The country runs incentive programs for people to perform tax services, apply for driver’s licenses, and engage with other state-run services. Non-digital people can walk into an office and stand in line, but it usually takes longer and costs more. So, is it the gamification of government services?

Kallas quotes a book called “Why grow up?” written by Susan Neiman and suggests that no one should actually be able to decide which aspects of our adult life should be subjected to traditionally “adult” behavior. She says if people have a positive experience with any aspect of life, then it’s usually always a good thing.

“I firmly believe that you should always strengthen your strengths rather than overcome your weaknesses – because your weaknesses will always be your weaknesses and someone is always better than you, but your strength can be something that (if you use it ) could make you number one in the world, ”Kallas said.

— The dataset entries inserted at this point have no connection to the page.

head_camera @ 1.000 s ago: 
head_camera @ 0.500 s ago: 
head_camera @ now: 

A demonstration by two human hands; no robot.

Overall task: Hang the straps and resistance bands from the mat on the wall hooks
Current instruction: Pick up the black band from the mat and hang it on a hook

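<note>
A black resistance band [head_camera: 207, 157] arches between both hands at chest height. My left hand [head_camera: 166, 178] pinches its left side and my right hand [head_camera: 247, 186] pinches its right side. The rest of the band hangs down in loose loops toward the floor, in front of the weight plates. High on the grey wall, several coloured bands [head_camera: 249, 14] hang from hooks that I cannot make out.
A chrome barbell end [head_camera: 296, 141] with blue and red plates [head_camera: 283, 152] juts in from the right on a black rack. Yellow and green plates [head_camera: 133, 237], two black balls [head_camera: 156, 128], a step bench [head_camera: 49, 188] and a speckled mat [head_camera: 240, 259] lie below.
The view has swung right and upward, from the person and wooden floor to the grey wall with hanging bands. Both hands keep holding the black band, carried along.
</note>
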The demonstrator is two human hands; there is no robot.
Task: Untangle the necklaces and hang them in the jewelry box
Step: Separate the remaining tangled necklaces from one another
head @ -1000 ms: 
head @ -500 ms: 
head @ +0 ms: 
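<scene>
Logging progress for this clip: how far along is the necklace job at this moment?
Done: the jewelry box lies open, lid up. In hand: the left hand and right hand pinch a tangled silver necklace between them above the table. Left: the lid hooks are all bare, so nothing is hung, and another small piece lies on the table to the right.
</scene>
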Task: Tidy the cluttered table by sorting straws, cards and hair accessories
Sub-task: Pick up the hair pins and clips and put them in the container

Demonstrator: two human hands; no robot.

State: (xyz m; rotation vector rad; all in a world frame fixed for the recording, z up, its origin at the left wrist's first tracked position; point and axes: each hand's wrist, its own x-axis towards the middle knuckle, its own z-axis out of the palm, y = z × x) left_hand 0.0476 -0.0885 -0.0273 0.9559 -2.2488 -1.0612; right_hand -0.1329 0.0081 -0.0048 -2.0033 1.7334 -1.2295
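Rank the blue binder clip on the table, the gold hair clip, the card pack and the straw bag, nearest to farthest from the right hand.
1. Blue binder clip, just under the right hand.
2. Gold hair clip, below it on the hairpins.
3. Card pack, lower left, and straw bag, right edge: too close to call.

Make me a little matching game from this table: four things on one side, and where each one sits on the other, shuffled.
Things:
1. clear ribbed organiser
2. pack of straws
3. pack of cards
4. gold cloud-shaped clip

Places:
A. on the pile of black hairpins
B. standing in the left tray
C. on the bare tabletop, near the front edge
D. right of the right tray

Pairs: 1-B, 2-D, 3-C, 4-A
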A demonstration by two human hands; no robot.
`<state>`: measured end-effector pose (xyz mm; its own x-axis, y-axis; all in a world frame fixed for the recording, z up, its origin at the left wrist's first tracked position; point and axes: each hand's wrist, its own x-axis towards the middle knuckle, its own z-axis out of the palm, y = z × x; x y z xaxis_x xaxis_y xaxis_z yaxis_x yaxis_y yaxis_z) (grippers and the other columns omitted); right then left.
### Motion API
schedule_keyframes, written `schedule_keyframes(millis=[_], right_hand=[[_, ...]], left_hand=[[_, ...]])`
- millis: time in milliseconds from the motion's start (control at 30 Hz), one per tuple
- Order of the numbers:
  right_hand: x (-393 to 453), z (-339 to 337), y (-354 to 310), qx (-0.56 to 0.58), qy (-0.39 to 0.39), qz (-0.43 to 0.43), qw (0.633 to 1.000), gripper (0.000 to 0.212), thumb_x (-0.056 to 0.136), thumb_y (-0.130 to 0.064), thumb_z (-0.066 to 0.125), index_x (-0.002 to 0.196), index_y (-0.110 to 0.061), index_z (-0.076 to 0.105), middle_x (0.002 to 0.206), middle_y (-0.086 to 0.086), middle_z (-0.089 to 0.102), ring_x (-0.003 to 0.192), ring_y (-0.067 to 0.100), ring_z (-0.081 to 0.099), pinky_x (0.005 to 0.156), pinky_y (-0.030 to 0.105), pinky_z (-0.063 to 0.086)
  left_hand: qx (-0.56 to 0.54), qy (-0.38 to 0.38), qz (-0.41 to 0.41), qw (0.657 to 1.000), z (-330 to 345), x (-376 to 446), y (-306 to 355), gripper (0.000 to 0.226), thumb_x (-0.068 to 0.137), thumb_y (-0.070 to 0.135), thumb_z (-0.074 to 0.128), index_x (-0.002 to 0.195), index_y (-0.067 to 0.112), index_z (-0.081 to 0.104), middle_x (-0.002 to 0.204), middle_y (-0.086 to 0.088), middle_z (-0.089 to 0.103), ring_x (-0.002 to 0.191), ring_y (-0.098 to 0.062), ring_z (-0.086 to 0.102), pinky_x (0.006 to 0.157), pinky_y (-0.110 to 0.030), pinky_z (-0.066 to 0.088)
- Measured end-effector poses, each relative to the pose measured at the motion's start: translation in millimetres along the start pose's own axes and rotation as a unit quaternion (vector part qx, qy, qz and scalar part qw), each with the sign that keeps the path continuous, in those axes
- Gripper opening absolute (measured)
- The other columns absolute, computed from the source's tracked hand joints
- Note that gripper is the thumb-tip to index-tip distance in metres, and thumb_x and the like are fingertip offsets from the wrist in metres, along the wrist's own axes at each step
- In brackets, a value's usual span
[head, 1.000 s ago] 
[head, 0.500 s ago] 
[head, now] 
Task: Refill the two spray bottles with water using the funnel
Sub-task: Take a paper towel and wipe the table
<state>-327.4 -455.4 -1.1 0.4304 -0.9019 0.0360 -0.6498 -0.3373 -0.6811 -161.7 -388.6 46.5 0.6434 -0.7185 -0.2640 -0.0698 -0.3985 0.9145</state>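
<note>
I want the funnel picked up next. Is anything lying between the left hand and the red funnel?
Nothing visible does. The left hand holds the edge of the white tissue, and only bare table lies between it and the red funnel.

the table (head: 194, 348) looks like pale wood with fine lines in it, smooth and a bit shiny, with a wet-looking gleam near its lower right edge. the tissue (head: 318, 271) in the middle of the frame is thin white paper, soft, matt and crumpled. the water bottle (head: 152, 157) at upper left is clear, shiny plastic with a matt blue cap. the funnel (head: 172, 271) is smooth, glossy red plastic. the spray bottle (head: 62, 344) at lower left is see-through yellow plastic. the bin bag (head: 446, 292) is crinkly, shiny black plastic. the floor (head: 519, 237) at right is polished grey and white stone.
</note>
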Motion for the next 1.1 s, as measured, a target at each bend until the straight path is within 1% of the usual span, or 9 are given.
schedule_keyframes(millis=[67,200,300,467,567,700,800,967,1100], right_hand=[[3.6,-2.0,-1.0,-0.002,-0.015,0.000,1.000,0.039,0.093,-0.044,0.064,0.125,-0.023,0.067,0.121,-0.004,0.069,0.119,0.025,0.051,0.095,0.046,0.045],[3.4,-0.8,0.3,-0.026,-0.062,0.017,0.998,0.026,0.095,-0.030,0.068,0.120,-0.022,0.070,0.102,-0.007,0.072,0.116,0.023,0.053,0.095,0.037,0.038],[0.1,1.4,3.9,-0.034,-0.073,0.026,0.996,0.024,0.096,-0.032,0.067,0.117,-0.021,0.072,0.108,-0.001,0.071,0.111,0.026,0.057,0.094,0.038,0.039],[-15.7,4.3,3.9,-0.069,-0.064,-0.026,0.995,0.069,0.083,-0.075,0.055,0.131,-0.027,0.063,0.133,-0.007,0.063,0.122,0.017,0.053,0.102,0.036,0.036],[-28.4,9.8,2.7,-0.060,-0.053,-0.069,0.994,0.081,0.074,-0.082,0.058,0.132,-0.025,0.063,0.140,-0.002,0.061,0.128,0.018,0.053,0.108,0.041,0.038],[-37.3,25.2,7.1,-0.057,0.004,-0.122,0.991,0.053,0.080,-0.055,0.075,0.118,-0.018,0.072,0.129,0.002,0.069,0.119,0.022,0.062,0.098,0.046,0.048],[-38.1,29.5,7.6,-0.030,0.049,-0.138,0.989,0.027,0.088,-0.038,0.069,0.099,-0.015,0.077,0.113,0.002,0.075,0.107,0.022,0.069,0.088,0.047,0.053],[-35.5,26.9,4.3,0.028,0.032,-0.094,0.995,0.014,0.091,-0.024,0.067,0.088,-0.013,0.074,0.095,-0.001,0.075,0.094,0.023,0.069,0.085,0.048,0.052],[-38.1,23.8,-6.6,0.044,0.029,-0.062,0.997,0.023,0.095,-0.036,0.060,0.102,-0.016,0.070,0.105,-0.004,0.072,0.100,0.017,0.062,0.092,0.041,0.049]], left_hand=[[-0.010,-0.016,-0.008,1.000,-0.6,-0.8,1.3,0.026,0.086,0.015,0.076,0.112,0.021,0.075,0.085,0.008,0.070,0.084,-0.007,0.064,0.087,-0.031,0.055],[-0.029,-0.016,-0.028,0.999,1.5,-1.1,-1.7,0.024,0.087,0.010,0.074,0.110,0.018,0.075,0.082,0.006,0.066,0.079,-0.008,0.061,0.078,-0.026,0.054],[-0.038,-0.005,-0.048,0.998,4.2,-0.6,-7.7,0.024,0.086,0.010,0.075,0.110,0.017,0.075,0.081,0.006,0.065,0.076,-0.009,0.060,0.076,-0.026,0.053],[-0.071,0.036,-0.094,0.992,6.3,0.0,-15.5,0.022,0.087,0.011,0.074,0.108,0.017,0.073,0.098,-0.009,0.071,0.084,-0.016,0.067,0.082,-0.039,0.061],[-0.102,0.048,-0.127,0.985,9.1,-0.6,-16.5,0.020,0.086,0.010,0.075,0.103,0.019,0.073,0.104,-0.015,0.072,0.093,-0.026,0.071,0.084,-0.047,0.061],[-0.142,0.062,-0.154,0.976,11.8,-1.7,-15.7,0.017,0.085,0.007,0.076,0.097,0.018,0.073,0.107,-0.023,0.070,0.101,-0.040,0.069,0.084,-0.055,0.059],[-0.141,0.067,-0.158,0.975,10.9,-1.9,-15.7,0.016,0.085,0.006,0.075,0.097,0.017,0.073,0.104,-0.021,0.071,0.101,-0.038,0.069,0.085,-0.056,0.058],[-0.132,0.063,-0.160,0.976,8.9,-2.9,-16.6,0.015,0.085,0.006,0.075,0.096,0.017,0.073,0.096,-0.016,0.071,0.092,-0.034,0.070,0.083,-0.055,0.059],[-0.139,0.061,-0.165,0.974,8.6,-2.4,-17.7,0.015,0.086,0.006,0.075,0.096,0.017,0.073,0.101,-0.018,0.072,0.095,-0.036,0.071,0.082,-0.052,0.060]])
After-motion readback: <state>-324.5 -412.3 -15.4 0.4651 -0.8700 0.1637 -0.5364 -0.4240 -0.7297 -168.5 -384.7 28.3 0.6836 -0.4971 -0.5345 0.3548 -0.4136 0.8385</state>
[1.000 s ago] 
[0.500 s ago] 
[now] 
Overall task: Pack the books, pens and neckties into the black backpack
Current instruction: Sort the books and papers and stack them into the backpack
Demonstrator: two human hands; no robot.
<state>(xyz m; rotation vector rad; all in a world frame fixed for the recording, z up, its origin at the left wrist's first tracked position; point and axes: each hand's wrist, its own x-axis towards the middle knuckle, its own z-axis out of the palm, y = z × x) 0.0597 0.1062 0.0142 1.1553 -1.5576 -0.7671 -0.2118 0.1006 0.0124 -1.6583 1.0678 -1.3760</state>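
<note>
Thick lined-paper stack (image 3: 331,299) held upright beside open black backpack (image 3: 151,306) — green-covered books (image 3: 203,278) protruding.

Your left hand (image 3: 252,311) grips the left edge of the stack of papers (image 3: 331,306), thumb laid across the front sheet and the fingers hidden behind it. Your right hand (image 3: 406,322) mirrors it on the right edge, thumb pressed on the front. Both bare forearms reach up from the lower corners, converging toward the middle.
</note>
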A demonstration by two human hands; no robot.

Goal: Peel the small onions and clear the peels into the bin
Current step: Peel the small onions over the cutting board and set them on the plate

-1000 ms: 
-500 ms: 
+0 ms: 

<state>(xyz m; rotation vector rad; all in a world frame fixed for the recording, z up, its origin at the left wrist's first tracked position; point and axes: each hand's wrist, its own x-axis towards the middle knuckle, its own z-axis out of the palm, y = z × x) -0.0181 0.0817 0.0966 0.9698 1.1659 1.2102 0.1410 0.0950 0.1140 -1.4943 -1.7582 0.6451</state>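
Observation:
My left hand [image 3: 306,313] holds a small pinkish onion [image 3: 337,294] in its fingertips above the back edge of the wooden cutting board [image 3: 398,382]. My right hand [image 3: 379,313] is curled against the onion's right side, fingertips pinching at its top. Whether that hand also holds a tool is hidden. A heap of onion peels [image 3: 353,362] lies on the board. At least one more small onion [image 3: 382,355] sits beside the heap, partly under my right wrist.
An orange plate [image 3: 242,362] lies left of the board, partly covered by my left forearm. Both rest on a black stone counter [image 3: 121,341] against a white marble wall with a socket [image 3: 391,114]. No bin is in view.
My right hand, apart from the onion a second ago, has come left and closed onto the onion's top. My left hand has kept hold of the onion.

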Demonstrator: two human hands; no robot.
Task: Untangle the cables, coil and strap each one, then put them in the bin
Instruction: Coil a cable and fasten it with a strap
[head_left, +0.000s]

Agreeing that we could call it a form of gamification if we want to, Kallas says Neiman’s book offers a futuristic take on how the world is changing. She insists that very often we can envision how technology will develop, but not how we humans will use it. For her, if a given technology allows an individual to live their life in a productive and happy way and to be able to “speak to their country” (another of her favorite humanistic terms) about national services in an effective way, it is a strength. and another good. thing.

In order for Estonian computing to attract greater hitting status against the behemoths of Silicon Valley, it may be necessary to start hosting some form of annual tech startup convention or symposium of some sort. Or, in the same way, the country can decide to continue its local development for the foreseeable future and act as its own proof of concept (PoC) showcase.

Regardless, in the post-Covid era with no real-life (IRL) meetings, the Tallinn tech zone had first returned to the table, with appropriate levels of PCR testing and paperwork throughout. long. As we say in Estonian, terviseks!